— WORK ORDER —
A faithful transcription of all the data is required.

===== SUPPLIED DATA =====

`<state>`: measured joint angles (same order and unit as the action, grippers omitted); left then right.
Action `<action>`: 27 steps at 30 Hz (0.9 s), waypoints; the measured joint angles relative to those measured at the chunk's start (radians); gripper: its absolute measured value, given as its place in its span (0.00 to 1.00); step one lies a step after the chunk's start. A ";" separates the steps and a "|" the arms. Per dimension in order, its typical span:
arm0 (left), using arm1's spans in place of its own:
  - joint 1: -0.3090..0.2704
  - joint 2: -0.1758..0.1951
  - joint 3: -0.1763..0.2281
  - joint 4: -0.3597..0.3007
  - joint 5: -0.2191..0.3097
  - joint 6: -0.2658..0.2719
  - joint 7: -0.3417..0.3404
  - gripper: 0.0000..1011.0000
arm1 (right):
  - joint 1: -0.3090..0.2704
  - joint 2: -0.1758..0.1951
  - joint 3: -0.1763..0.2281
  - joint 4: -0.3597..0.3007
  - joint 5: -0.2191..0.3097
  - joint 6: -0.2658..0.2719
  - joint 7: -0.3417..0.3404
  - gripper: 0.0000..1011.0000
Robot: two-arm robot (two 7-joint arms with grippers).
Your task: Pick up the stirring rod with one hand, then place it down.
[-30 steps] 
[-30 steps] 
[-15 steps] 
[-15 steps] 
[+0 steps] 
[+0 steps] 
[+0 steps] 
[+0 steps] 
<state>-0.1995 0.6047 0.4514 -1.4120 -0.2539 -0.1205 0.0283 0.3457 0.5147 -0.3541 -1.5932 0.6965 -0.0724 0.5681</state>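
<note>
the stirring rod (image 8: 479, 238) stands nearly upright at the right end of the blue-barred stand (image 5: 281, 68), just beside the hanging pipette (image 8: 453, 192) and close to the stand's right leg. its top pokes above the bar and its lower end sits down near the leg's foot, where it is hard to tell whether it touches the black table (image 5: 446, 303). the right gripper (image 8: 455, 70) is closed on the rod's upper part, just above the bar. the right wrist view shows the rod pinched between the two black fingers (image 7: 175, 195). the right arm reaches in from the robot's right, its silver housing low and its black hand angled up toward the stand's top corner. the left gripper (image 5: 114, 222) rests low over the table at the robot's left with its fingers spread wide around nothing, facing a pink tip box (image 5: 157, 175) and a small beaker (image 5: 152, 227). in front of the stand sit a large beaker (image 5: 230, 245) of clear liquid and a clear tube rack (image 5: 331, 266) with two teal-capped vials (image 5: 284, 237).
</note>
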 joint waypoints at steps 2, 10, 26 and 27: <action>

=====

— REPLY TO THE TASK —
`<state>`: measured joint angles (same order and unit as the action, grippers omitted); left then right.
Action `<action>`: 27 steps at 30 Hz (0.9 s), waypoints; the measured joint angles relative to those measured at the chunk's start (radians); gripper: its absolute measured value, given as its place in its span (0.00 to 1.00); step one lies a step after the chunk's start. A ";" separates the steps and a "|" the arms. Per dimension in order, its typical span:
arm0 (left), using arm1's spans in place of its own:
  - joint 1: -0.3090..0.2704
  - joint 2: -0.1758..0.1951
  - joint 3: -0.1763..0.2281
  - joint 4: -0.3597..0.3007
  - joint 5: -0.2191..0.3097
  - joint 6: -0.2658..0.2719
  - joint 7: -0.3417..0.3404
  - gripper: 0.0000..1011.0000
arm1 (right):
  - joint 1: -0.3090..0.2704
  - joint 2: -0.1758..0.1951
  - joint 3: -0.1763..0.2281
  - joint 4: -0.3597..0.3007
  - joint 5: -0.2191..0.3097
  - joint 6: -0.2658..0.2719
  - joint 7: -0.3417..0.3404
  - gripper: 0.0000..1011.0000
Robot: two-arm robot (two 7-joint arms with grippers).
Your task: Pick up the stirring rod with one hand, then place it down.
[-30 steps] 
[-30 steps] 
[-15 steps] 
[-15 steps] 
[+0 steps] 
[+0 steps] 
[+0 steps] 
[+0 steps] 
<state>-0.1995 0.6047 0.4514 -1.4120 -0.2539 -0.1205 0.0283 0.3457 0.5147 -0.3541 -1.5932 0.6965 -0.0724 0.5681</state>
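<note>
the stirring rod (image 8: 479, 238) stands nearly upright at the right end of the blue-barred stand (image 5: 281, 68), just beside the hanging pipette (image 8: 453, 192) and close to the stand's right leg. its top pokes above the bar and its lower end sits down near the leg's foot, where it is hard to tell whether it touches the black table (image 5: 446, 303). the right gripper (image 8: 455, 70) is closed on the rod's upper part, just above the bar. the right wrist view shows the rod pinched between the two black fingers (image 7: 175, 195). the right arm reaches in from the robot's right, its silver housing low and its black hand angled up toward the stand's top corner. the left gripper (image 5: 114, 222) rests low over the table at the robot's left with its fingers spread wide around nothing, facing a pink tip box (image 5: 157, 175) and a small beaker (image 5: 152, 227). in front of the stand sit a large beaker (image 5: 230, 245) of clear liquid and a clear tube rack (image 5: 331, 266) with two teal-capped vials (image 5: 284, 237).
</note>
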 joint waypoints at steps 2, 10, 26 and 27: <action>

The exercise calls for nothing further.